Exactly as written, reproduce all of the entries.

(STUDY MATERIAL)

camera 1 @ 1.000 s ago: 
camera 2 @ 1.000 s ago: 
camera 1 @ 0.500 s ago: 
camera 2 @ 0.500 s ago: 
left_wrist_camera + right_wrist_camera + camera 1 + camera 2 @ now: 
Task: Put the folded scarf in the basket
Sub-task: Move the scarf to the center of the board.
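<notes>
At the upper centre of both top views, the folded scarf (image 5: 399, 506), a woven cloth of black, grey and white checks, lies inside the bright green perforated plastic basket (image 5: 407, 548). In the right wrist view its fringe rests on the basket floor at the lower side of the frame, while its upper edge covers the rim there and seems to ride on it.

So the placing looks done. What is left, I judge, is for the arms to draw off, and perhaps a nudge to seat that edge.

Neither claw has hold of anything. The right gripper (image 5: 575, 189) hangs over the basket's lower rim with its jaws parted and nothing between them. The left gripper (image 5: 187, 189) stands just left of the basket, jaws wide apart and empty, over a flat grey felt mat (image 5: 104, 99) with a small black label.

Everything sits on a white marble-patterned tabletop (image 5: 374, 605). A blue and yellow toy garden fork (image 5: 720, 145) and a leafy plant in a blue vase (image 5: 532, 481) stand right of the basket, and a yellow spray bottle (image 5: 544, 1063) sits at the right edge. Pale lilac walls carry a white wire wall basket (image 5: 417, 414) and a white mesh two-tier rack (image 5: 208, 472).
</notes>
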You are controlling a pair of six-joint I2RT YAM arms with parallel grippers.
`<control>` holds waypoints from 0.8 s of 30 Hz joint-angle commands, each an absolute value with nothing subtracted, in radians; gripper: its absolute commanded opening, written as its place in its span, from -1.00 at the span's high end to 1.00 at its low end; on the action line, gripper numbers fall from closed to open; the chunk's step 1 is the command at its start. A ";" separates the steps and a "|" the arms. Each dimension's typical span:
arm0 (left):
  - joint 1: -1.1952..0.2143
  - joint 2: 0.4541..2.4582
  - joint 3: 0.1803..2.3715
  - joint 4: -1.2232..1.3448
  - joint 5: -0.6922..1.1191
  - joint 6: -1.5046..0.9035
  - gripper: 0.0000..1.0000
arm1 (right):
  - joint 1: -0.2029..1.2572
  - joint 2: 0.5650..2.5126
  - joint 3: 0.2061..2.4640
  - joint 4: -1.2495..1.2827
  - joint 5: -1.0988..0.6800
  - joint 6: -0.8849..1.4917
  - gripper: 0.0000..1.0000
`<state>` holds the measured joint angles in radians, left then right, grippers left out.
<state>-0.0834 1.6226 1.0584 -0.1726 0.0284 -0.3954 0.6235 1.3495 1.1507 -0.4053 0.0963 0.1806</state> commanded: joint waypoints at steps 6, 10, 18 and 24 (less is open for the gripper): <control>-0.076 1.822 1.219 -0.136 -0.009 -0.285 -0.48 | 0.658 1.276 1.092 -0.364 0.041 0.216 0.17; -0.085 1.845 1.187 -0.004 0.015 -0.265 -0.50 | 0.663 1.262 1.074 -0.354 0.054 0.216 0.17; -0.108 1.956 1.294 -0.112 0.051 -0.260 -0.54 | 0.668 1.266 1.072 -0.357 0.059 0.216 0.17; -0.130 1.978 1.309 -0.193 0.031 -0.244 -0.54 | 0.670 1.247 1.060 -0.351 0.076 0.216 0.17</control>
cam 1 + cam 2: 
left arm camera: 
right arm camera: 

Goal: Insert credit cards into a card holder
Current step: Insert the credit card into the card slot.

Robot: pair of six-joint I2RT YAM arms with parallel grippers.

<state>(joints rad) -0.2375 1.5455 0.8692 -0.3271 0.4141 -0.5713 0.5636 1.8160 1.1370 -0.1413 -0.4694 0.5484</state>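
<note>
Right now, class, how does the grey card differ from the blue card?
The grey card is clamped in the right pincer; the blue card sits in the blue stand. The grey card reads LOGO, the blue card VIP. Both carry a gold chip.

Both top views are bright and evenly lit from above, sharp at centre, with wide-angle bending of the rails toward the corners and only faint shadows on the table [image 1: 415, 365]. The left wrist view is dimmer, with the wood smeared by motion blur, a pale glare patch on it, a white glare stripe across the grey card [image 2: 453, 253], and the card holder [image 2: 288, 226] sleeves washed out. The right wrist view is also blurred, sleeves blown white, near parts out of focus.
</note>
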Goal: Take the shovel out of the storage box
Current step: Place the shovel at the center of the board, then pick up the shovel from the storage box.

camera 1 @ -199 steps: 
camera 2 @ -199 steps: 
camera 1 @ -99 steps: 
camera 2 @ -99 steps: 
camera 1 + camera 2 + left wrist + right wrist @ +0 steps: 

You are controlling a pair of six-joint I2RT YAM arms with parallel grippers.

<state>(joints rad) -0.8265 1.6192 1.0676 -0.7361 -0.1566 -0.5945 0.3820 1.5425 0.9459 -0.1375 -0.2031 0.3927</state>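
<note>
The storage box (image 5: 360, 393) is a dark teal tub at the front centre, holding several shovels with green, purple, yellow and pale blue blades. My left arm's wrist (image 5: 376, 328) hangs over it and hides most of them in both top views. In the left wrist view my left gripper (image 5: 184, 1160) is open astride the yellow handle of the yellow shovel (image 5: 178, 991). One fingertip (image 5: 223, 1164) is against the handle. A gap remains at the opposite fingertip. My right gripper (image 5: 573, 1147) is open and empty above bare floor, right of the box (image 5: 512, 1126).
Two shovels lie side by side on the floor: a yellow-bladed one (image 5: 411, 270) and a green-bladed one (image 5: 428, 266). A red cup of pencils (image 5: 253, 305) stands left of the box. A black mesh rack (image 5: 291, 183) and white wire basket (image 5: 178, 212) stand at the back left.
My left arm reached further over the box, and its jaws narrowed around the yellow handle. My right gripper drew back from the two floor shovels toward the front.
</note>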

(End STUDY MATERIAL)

WRITTEN RESPONSE -
camera 1 @ 1.000 s ago: 
camera 2 @ 1.000 s ago: 
camera 1 @ 0.500 s ago: 
camera 2 @ 0.500 s ago: 
left_wrist_camera + right_wrist_camera + camera 1 + camera 2 @ now: 
Task: Put the folded scarf in the basket
Sub-task: Move the scarf to the center of the board.
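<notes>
At the upper centre of both top views, the folded scarf (image 5: 399, 506), a woven cloth of black, grey and white checks, lies inside the bright green perforated plastic basket (image 5: 407, 548). In the right wrist view its fringe rests on the basket floor at the lower side of the frame, while its upper edge covers the rim there and seems to ride on it.

So the placing looks done. What is left, I judge, is for the arms to draw off, and perhaps a nudge to seat that edge.

Neither claw has hold of anything. The right gripper (image 5: 575, 189) hangs over the basket's lower rim with its jaws parted and nothing between them. The left gripper (image 5: 187, 189) stands just left of the basket, jaws wide apart and empty, over a flat grey felt mat (image 5: 104, 99) with a small black label.

Everything sits on a white marble-patterned tabletop (image 5: 374, 605). A blue and yellow toy garden fork (image 5: 720, 145) and a leafy plant in a blue vase (image 5: 532, 481) stand right of the basket, and a yellow spray bottle (image 5: 544, 1063) sits at the right edge. Pale lilac walls carry a white wire wall basket (image 5: 417, 414) and a white mesh two-tier rack (image 5: 208, 472).
</notes>
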You are controlling a pair of six-joint I2RT YAM arms with parallel grippers.
`<control>` holds waypoints from 0.8 s of 30 Hz joint-angle commands, each an absolute value with nothing subtracted, in radians; gripper: its absolute commanded opening, written as its place in its span, from -1.00 at the span's high end to 1.00 at its low end; on the action line, gripper numbers fall from closed to open; the chunk's step 1 is the command at its start. A ";" separates the steps and a "|" the arms. Each dimension's typical span:
arm0 (left):
  - joint 1: -1.1952..0.2143
  - joint 2: 0.4541..2.4582
  - joint 3: 0.1803..2.3715
  - joint 4: -1.2232..1.3448
  - joint 5: -0.6922..1.1191
  - joint 6: -1.5046..0.9035
  - gripper: 0.0000..1.0000
arm1 (right):
  - joint 1: -0.2029..1.2572
  - joint 2: 0.5650..2.5126
  - joint 3: 0.2061..2.4640
  - joint 4: -1.2495..1.2827
  - joint 5: -1.0988..0.6800
  - joint 6: -0.8849..1.4917
  - gripper: 0.0000..1.0000
`<state>` holds the measured joint angles in radians, left then right, grippers left out.
<state>-0.0834 1.6226 1.0584 -0.1726 0.0284 -0.3954 0.6235 1.3495 1.1507 -0.4053 0.0963 0.1806</state> commanded: joint waypoints at steps 6, 10, 18 and 24 (less is open for the gripper): <control>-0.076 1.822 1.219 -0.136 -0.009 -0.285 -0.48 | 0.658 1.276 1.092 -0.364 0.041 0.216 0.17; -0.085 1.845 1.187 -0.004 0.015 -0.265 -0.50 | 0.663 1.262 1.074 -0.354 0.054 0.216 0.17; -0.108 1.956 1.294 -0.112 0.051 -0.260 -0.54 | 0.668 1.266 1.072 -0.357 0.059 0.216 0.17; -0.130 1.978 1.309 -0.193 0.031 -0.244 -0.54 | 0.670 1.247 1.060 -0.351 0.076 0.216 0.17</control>
cam 1 + cam 2: 
left arm camera: 
right arm camera: 

Goal: Insert credit cards into a card holder
Current step: Insert the credit card into the card slot.

Robot: pair of six-joint I2RT YAM arms with parallel grippers.

<state>(joints rad) -0.2375 1.5455 0.8692 -0.3271 0.4141 -0.5713 0.5636 1.8160 1.1370 -0.1413 -0.4694 0.5484</state>
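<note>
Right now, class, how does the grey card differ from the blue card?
The grey card is clamped in the right pincer; the blue card sits in the blue stand. The grey card reads LOGO, the blue card VIP. Both carry a gold chip.

Both top views are bright and evenly lit from above, sharp at centre, with wide-angle bending of the rails toward the corners and only faint shadows on the table [image 1: 415, 365]. The left wrist view is dimmer, with the wood smeared by motion blur, a pale glare patch on it, a white glare stripe across the grey card [image 2: 453, 253], and the card holder [image 2: 288, 226] sleeves washed out. The right wrist view is also blurred, sleeves blown white, near parts out of focus.
</note>
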Goal: Take the shovel out of the storage box
Current step: Place the shovel at the center of the board, then pick up the shovel from the storage box.

camera 1 @ -199 steps: 
camera 2 @ -199 steps: 
camera 1 @ -99 steps: 
camera 2 @ -99 steps: 
camera 1 + camera 2 + left wrist + right wrist @ +0 steps: 

You are controlling a pair of six-joint I2RT YAM arms with parallel grippers.

<state>(joints rad) -0.8265 1.6192 1.0676 -0.7361 -0.1566 -0.5945 0.3820 1.5425 0.9459 -0.1375 -0.2031 0.3927</state>
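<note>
The storage box (image 5: 360, 393) is a dark teal tub at the front centre, holding several shovels with green, purple, yellow and pale blue blades. My left arm's wrist (image 5: 376, 328) hangs over it and hides most of them in both top views. In the left wrist view my left gripper (image 5: 184, 1160) is open astride the yellow handle of the yellow shovel (image 5: 178, 991). One fingertip (image 5: 223, 1164) is against the handle. A gap remains at the opposite fingertip. My right gripper (image 5: 573, 1147) is open and empty above bare floor, right of the box (image 5: 512, 1126).
Two shovels lie side by side on the floor: a yellow-bladed one (image 5: 411, 270) and a green-bladed one (image 5: 428, 266). A red cup of pencils (image 5: 253, 305) stands left of the box. A black mesh rack (image 5: 291, 183) and white wire basket (image 5: 178, 212) stand at the back left.
My left arm reached further over the box, and its jaws narrowed around the yellow handle. My right gripper drew back from the two floor shovels toward the front.
</note>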

This concludes the exercise.